Her vision was a blur when she halved the distance to the bar, but her focus was solely on the time Tim had climbed a fence to defend her honour against a hooligan kid who’d been badmouthing her from the far side.
It had been gallant, even if the idiot had accidentally broken his leg on the way down.
She touched the Tim-a-like’s shoulder, and suddenly her mind returned to the kitchen of their final apartment, with the smell of iron and sulphur in the air, and her belly burning from a knife wound.
Without wanting to, she remembered the blade in her own hand, and the heavy thud of his fall after she’d buried it in his brow.
She’d cried then too.
“The fuck’s your problem?” demanded the startled stranger, as he spun on his stool.
A coincidental choice of words, but the same response she’d received whenever Tim had found her weeping – usually due to his own handiwork.

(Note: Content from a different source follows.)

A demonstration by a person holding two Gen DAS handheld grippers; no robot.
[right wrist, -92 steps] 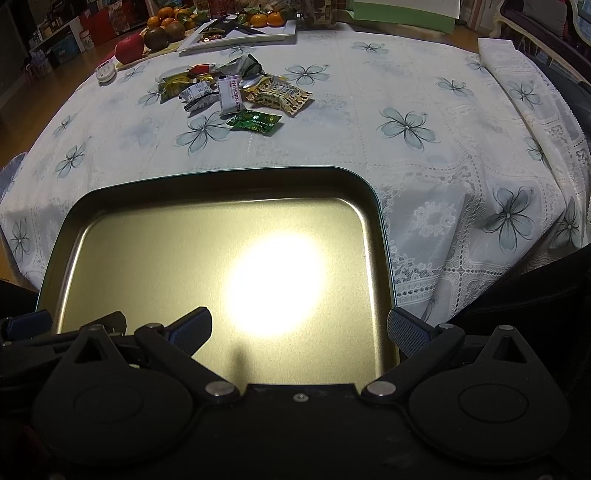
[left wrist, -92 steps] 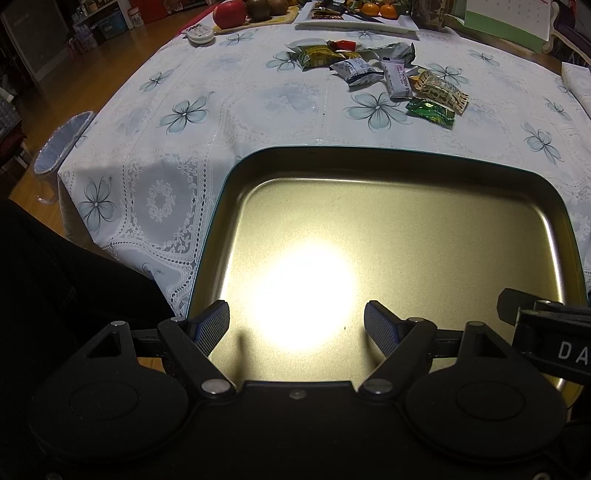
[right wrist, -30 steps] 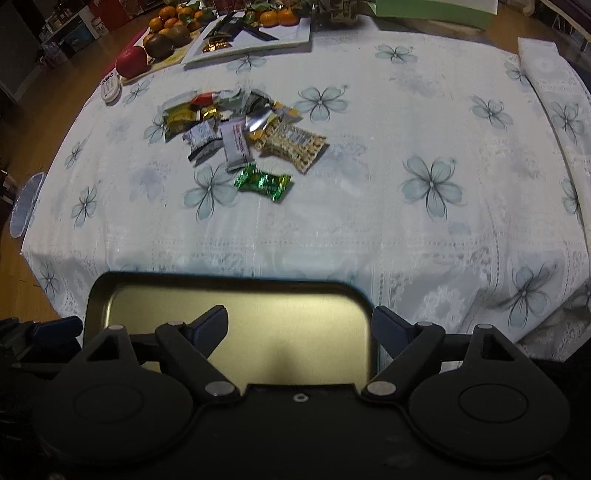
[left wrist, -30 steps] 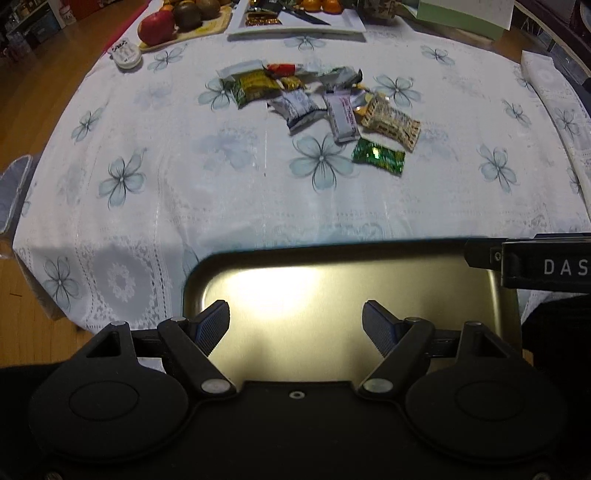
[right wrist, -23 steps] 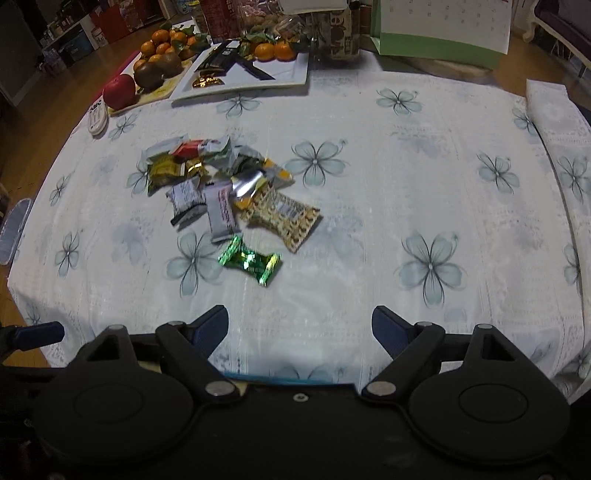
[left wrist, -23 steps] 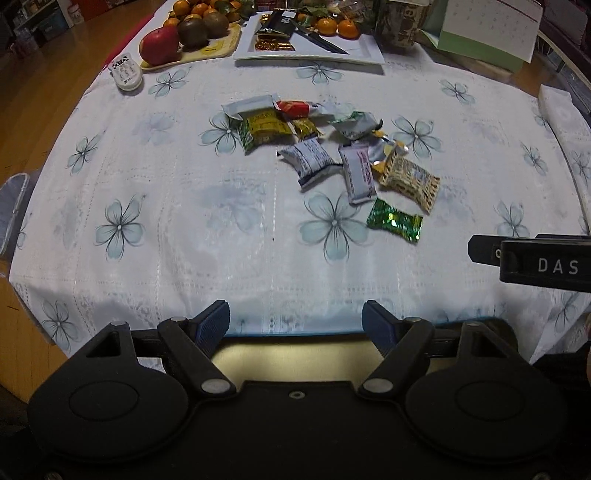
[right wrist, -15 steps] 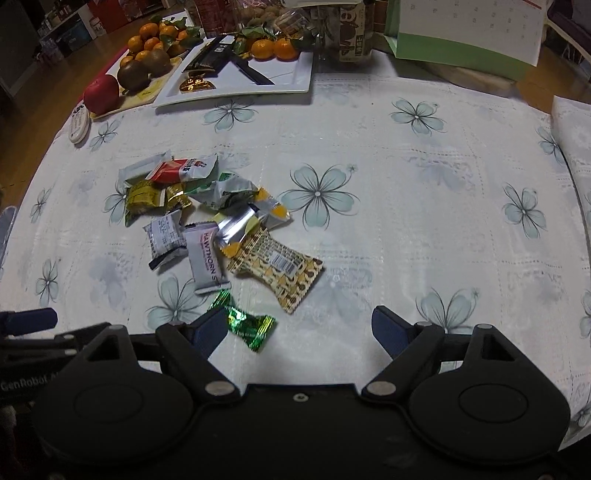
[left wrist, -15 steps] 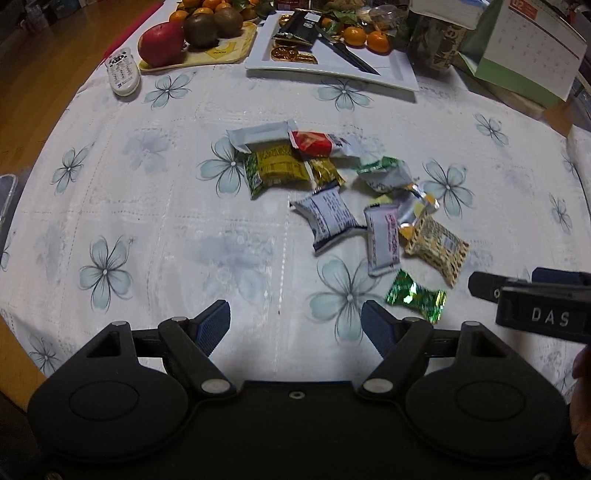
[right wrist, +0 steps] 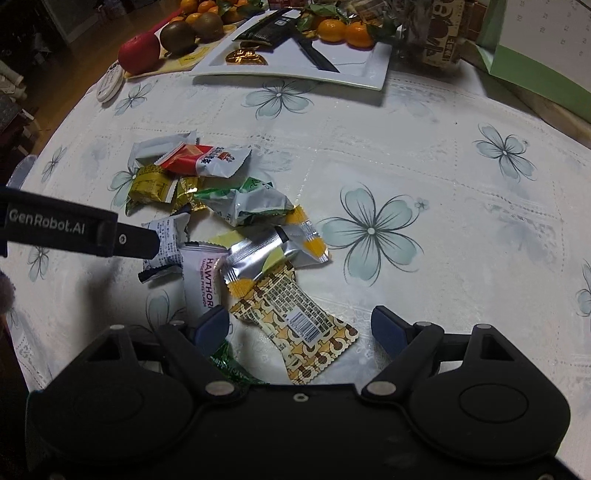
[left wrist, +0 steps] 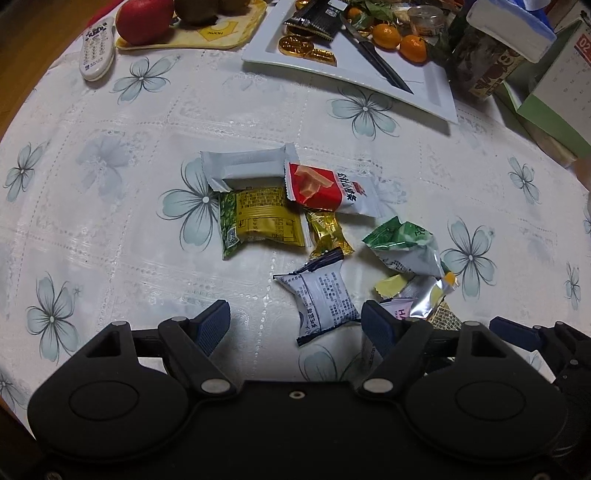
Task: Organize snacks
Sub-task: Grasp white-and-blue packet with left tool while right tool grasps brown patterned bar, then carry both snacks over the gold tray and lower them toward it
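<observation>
A pile of wrapped snacks lies on the flowered tablecloth (left wrist: 110, 206). My left gripper (left wrist: 295, 323) hovers open over the pile's near side. A white-and-blue packet (left wrist: 325, 299) sits between its fingers, untouched. Beyond it lie a yellow-green packet (left wrist: 258, 218), a white bar (left wrist: 243, 166) and a red-and-white packet (left wrist: 325, 188). My right gripper (right wrist: 300, 328) is open with its jaws closing. A brown-patterned packet (right wrist: 295, 328) lies between them, clear of the pads. A Hawthorn packet (right wrist: 203, 277) and a green foil candy (right wrist: 229, 365) lie by its left finger.
At the back stand a white plate (right wrist: 354, 74) with a knife (right wrist: 314, 55), tangerines and gold coins, an apple (left wrist: 144, 20), a remote (left wrist: 96, 55), a jar (left wrist: 487, 62) and a green calendar stand (right wrist: 535, 55). Bare cloth lies right of the pile.
Both grippers have moved forward off the gold tray, across the table and lower, arriving over the snack pile. The tray has dropped out of view. The right jaws have narrowed slightly.
</observation>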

If there was anything familiar in the man’s face, it was the drunk’s common hunger to be left alone with their can of Busch, and nothing more.
Leaving her glass half-full on the counter, Bunny made for the exit.
* * *
Will Coffin, standing on the cement doorstep of the bungalow with the silver chain in his hand, was being questioned by the specter at the tip of his occult leash.
Allison was asking, “shouldn’t we wait till your partner gets back?”
The dead girl had directed them to the right home easily enough, and the parked stretch-Hummer, with its custom hot tub, had reassured Coffin that her meth-craving ex-boyfriend was indeed living there, and home.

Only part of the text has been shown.